§ **SUPPLIED MATERIAL**

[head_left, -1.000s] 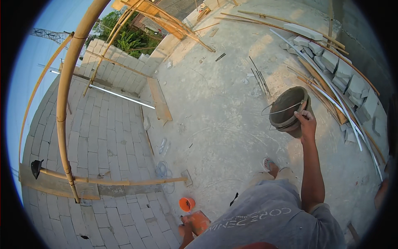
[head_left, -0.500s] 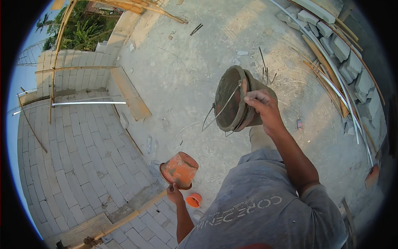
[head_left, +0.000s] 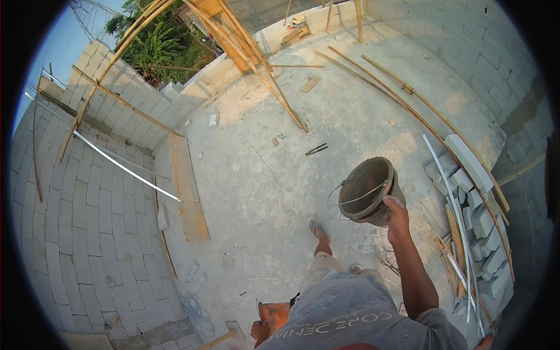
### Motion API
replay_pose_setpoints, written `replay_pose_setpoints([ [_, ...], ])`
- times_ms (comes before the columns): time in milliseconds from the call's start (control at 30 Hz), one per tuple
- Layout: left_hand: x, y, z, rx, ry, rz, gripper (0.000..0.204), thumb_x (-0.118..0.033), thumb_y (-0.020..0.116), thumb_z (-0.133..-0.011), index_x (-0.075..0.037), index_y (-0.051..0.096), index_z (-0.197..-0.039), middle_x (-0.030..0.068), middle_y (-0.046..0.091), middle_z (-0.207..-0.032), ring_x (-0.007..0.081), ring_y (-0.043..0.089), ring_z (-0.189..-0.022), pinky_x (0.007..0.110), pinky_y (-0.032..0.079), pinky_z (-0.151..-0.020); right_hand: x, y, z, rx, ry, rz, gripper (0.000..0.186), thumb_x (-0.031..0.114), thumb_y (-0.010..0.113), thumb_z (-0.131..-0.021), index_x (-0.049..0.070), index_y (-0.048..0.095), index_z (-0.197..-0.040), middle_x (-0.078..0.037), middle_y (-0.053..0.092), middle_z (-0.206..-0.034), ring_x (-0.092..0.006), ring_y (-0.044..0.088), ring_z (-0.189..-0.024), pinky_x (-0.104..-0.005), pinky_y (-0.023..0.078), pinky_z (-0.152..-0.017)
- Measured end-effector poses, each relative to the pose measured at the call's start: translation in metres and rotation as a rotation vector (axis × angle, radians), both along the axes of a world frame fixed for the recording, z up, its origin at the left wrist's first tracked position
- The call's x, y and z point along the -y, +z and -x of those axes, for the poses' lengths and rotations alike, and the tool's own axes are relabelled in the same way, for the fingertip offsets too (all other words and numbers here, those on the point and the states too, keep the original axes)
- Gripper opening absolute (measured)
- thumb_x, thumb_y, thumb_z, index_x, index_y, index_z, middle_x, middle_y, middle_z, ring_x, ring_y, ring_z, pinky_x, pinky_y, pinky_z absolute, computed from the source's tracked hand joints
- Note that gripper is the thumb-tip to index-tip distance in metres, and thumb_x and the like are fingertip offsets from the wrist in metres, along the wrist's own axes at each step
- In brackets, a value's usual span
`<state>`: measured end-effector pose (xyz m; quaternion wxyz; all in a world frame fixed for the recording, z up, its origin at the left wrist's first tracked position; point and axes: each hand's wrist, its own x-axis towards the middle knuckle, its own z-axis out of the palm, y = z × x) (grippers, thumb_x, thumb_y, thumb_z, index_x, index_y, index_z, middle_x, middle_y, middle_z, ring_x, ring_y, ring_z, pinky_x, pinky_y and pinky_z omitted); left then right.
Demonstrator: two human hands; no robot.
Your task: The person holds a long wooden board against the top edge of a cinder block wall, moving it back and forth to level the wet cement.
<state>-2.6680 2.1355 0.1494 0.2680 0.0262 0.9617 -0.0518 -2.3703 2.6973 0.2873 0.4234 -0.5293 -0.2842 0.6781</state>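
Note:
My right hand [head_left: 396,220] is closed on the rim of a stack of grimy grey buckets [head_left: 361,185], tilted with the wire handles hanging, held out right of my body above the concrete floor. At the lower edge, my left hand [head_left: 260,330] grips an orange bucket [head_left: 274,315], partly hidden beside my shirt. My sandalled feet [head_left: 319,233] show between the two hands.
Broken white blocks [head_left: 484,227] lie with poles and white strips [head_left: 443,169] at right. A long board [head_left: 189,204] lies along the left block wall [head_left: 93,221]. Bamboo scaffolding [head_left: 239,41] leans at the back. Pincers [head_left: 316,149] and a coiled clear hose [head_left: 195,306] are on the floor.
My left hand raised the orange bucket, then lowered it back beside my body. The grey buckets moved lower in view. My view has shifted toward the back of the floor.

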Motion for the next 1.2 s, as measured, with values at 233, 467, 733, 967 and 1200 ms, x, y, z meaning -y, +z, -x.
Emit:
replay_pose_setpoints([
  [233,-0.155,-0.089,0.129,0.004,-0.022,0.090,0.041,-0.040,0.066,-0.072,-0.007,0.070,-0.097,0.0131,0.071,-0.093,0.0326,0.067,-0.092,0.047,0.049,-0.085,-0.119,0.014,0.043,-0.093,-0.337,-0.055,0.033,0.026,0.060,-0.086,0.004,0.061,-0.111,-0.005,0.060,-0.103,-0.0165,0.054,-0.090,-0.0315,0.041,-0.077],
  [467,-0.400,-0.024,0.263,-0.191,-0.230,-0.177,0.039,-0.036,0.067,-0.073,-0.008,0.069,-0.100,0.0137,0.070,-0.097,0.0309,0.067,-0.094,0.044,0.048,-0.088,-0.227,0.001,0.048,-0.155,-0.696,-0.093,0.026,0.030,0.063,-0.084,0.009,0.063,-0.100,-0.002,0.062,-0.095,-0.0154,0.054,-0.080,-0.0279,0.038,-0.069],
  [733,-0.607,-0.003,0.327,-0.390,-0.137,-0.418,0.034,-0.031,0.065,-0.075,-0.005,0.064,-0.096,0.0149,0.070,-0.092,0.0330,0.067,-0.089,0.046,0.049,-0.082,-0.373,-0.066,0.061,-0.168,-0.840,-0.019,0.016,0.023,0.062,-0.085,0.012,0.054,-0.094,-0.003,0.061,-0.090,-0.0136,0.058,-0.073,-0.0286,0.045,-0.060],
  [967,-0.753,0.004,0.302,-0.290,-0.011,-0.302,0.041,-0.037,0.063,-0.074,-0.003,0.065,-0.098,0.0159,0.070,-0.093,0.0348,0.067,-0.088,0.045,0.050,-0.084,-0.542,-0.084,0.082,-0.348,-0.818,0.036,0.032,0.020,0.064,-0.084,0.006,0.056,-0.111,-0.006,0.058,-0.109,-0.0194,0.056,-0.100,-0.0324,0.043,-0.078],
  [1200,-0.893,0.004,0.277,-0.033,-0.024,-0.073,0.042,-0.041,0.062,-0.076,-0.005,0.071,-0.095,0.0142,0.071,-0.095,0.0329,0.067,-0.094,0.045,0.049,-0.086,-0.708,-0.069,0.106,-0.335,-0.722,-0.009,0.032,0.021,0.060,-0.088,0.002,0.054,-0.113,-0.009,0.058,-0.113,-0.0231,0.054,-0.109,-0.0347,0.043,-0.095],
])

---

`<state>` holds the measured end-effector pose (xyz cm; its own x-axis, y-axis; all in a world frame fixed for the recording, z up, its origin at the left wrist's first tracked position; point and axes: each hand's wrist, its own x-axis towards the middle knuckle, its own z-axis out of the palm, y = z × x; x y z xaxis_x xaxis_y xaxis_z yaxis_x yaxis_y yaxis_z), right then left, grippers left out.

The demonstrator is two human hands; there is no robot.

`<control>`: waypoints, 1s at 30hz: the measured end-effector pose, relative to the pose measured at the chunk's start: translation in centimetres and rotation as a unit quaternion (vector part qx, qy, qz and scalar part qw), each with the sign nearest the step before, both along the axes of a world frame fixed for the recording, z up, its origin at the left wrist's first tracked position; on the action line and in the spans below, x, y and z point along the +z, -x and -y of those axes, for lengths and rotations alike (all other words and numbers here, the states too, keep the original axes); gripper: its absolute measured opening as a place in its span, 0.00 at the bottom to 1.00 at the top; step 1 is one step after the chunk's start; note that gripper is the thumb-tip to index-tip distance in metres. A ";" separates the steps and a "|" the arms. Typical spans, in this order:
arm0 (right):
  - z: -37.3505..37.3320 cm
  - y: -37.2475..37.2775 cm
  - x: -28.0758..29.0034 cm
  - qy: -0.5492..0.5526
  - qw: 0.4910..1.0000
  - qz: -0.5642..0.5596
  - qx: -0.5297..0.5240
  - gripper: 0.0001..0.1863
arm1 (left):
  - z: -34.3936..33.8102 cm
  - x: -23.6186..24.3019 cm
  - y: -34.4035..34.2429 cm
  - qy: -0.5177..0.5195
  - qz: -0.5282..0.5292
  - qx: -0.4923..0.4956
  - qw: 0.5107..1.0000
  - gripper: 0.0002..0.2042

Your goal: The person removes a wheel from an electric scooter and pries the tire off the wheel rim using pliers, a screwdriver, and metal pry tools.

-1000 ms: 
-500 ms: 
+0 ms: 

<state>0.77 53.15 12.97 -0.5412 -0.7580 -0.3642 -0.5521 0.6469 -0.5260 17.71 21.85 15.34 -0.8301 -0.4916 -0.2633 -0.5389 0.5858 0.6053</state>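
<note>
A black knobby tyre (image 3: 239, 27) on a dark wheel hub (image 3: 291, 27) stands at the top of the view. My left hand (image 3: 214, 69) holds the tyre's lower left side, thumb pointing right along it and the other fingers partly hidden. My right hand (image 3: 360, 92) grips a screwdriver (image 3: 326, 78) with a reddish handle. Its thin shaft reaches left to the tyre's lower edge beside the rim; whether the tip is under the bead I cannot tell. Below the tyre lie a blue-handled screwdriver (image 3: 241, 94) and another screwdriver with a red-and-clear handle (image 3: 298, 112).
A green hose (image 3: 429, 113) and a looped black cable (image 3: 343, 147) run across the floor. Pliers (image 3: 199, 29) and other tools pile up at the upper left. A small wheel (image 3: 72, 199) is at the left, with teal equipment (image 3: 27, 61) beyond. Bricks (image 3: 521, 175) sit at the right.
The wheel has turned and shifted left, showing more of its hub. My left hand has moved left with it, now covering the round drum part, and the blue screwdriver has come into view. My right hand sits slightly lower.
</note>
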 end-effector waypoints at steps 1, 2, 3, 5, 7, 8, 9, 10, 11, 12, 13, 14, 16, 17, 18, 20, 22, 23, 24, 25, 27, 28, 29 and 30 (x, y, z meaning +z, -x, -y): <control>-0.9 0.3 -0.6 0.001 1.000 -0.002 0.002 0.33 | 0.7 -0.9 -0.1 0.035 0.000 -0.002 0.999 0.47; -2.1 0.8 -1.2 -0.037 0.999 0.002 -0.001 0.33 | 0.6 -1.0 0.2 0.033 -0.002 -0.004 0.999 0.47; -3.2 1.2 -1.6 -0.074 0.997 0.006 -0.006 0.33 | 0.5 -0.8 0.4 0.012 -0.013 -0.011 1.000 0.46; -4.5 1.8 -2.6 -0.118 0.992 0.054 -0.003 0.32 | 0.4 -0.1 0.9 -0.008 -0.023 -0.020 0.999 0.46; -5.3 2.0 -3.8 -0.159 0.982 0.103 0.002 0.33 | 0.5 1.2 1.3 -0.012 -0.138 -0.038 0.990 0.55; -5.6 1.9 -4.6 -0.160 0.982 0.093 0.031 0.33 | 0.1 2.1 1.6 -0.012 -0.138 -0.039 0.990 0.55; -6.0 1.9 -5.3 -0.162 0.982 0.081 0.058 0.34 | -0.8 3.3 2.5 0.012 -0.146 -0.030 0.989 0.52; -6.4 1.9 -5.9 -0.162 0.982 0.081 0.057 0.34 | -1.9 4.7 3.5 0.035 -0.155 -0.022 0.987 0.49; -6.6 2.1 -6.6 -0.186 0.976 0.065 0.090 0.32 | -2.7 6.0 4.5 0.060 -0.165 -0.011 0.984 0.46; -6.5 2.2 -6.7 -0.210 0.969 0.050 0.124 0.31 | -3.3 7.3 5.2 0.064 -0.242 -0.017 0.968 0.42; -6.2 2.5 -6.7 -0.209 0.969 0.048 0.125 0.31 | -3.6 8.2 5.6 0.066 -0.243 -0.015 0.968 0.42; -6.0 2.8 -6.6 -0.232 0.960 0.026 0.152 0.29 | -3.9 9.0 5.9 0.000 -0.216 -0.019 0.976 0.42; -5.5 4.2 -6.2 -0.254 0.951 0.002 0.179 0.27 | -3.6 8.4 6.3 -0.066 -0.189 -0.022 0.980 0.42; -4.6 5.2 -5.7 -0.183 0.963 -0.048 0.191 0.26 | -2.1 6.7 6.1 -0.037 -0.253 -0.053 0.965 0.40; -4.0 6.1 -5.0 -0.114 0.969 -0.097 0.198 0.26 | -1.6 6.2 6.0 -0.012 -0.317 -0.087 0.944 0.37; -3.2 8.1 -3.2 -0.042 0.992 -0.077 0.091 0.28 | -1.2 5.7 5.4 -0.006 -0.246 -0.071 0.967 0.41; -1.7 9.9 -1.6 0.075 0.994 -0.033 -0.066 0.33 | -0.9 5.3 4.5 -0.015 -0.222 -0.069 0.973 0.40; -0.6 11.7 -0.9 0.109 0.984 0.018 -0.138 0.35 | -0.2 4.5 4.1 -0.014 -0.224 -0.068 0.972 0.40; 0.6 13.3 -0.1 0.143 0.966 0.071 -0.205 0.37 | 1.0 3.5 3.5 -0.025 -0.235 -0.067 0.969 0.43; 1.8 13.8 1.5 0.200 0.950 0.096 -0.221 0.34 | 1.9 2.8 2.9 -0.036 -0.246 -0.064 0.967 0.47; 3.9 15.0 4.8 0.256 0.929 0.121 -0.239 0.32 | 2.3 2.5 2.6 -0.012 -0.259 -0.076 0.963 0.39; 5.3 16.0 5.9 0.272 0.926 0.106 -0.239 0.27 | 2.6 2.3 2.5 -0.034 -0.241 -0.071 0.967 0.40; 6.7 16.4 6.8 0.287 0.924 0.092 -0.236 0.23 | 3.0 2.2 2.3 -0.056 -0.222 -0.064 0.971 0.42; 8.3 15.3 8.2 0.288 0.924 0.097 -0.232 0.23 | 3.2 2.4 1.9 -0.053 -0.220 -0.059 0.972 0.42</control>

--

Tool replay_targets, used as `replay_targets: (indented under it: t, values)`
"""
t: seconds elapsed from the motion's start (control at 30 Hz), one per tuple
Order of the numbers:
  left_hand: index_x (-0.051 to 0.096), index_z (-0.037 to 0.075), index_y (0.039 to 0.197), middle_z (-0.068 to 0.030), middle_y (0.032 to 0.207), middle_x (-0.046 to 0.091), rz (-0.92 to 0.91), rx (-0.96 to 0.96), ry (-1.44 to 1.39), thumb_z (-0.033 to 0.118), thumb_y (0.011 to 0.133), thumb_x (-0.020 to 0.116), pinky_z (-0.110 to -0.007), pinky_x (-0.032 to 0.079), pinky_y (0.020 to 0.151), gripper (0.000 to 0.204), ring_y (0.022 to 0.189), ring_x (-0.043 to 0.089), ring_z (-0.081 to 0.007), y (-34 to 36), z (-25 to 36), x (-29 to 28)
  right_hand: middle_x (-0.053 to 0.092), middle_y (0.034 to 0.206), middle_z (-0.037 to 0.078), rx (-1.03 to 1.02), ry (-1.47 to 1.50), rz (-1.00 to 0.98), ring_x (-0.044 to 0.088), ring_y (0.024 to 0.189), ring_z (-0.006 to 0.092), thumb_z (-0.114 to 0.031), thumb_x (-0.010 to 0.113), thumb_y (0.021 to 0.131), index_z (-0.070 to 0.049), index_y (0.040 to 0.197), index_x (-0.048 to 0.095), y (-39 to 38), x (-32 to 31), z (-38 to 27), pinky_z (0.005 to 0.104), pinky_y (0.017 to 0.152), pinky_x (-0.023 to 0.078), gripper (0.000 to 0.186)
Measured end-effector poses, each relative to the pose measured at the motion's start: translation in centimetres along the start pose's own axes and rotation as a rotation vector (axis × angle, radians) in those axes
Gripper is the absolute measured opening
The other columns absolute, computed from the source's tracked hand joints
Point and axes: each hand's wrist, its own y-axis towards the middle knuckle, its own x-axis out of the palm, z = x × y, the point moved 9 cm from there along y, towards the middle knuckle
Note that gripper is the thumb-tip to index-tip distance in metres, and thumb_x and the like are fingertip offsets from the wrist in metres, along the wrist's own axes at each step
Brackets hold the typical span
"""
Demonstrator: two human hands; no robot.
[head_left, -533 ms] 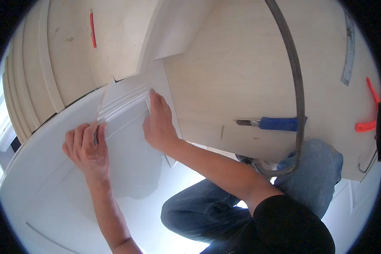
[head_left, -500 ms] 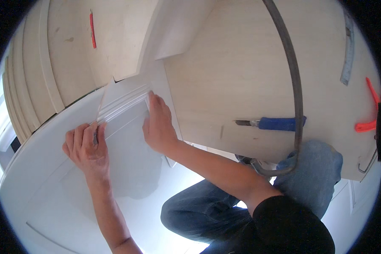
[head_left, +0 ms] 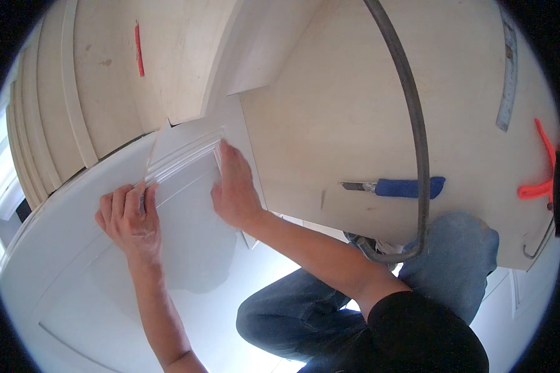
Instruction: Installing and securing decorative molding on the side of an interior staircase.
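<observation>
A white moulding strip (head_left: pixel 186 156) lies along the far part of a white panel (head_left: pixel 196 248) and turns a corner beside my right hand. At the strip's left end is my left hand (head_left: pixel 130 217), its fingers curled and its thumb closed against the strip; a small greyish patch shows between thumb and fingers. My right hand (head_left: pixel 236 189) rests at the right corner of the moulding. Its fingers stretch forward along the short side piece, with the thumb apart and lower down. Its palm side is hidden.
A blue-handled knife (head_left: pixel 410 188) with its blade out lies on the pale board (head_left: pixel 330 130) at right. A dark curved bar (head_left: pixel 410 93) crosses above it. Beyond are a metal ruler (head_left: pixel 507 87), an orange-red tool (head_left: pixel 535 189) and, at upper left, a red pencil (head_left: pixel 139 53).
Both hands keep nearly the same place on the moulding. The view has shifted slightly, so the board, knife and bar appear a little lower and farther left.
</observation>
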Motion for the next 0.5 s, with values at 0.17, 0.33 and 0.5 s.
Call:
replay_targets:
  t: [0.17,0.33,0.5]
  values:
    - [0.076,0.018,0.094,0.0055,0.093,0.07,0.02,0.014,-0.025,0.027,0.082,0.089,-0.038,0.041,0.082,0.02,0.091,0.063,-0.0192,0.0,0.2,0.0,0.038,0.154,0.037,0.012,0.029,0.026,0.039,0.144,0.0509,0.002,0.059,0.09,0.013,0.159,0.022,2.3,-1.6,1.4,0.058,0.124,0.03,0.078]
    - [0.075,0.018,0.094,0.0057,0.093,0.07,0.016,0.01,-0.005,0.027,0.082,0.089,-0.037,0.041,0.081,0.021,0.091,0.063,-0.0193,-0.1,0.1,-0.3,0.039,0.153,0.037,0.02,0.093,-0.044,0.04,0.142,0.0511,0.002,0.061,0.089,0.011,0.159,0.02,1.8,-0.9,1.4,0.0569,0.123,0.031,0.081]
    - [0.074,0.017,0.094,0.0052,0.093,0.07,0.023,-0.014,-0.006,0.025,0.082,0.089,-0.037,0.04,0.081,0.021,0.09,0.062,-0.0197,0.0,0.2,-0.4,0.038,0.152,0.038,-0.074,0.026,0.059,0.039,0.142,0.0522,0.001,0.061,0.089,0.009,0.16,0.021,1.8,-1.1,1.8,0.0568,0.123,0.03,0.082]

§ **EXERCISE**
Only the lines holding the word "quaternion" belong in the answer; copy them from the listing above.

§ **RESULT**
`<state>`: measured end-effector pose (xyz m; quaternion wxyz; all in a world frame fixed for the recording, z up, its origin at the left wrist's first tracked position; point and axes: each hand's wrist, its own x-axis towards the middle knuckle, its own z-axis out of the palm, y = z × x) (grippers, thumb_x, thumb_y, thumb_z, index_x, index_y, index_z, middle_x, middle_y, middle_z, ring_x, ring_y, ring_z, pinky_x, pinky_y and pinky_z omitted); left then right.
`<control>`: waypoints, 1s at 30hz: the measured end-effector pose, relative to the pose measured at the chunk's start: translation in centimetres and rotation as a unit quaternion (vector part qx, qy, qz and scalar part qw), each with the sign nearest the step before, both along the axes of a world frame fixed for the recording, z up, its origin at the left wrist's first tracked position; on the action line and in the spans below, x, y and z point along the +z, -x and -y of those axes, for lengths and rotations alike (all other words and numbers here, the states too, keep the original axes); gripper: its absolute measured opening as a place in its span, 0.00 at the bottom to 1.00 at the top; step 1 is one step after the chunk's start; note that gripper is the thumb-tip to index-tip distance in metres. A ";" separates the steps and a "|" the arms. Typical spans, in this order:

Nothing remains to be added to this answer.